The images I used were RAD files that were radiometrically corrected and converted to PNGs using my IMG2PNG utility. I then measured the intensity of several representative features (the sky, Columbia hills, dunes, hollows, rocky terrain, several rocks etc.) in each image and then determined which combination of two images yielded the best synthetic image in a least squres sense. This is by no means a 'scientific result' but the results looked good:
http://www.mmedia.is/bjj/misc/mer/s044_L456.jpg (L456)

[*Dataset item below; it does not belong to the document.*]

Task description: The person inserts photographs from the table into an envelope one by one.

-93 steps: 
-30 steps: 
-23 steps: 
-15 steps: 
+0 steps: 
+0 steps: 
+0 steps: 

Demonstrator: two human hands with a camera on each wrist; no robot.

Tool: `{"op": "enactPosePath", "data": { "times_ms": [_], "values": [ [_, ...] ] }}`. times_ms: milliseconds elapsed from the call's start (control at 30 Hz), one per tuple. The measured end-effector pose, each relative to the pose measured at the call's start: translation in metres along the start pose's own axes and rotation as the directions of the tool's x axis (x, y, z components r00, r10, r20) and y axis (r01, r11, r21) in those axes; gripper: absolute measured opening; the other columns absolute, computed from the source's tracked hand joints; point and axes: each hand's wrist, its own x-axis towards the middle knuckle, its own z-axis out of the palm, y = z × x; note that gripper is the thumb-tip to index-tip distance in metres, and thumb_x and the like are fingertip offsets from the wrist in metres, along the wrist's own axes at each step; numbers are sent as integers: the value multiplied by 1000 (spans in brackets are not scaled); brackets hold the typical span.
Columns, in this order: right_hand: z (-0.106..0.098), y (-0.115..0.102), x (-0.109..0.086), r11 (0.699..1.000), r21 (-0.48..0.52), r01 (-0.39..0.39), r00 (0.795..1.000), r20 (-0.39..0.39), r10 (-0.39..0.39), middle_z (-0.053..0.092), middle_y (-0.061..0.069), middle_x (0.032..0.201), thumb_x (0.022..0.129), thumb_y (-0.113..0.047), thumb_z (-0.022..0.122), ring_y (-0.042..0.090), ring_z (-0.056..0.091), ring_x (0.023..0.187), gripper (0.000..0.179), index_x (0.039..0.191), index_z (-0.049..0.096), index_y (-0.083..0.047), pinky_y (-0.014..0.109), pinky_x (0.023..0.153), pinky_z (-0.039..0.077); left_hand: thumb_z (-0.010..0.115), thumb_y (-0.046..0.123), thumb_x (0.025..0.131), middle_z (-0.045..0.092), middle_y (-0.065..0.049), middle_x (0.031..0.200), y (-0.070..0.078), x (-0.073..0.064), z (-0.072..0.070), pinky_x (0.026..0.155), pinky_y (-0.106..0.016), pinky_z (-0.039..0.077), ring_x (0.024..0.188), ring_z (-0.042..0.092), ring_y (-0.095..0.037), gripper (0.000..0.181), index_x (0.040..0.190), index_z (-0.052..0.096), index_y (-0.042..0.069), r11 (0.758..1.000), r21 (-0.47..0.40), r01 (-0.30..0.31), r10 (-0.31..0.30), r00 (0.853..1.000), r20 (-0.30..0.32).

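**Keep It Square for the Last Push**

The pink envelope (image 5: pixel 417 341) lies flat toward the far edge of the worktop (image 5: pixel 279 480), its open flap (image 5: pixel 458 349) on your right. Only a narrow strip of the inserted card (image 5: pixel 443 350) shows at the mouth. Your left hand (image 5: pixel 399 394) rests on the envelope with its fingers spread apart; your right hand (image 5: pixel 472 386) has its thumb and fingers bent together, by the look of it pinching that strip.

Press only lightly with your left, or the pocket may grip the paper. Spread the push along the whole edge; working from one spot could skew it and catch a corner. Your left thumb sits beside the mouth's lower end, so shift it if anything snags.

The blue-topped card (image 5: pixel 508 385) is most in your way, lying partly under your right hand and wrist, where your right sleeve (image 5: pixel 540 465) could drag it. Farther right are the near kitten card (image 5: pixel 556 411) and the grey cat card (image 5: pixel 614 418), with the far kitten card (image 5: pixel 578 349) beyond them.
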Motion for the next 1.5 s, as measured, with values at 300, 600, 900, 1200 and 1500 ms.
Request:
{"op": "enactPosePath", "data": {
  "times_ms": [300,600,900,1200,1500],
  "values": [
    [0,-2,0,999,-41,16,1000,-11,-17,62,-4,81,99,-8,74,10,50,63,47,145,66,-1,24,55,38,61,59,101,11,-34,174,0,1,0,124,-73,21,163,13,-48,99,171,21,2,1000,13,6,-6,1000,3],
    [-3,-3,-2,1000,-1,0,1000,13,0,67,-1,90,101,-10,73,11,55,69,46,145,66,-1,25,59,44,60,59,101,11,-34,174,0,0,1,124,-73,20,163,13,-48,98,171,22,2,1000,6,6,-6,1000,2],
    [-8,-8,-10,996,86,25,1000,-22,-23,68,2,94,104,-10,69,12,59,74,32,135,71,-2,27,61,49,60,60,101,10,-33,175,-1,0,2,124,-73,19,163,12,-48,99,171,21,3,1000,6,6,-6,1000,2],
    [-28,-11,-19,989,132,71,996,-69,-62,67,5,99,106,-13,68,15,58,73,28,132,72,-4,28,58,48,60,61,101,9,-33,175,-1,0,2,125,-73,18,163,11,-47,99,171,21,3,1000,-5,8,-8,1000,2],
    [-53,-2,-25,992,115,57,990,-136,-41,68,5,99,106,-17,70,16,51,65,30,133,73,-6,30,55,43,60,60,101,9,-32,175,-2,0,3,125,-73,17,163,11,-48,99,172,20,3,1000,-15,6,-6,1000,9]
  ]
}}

http://www.mmedia.is/bjj/misc/mer/s044_L257.jpg (L5 and synthetic L4 and L6)
These images look remarkably similar. The processing I did is only rudimentary, for example I'm not happy with the color of the sky.
The results of the calculations I mentioned were:
L4=1.408871 x (0.462 x L2 + 0.538 x L5)
L6=1.153437 x (0.305 x L5 + 0.695 x L7)
L5=1.037111 x (0.204 x L4 + 0.796 x L6)
L4=1.223131 x (0.581 x L3 + 0.419 x L5)
This is for the surface/sky only, I made no attempts to make Spirit itself look nice. In an ideal world you'll want to process the resulting synthetic images exactly as if they were 'real' images.
I now plan to do something similar for Opportunity. The results will probably be somewhat different since the terrain there is very different.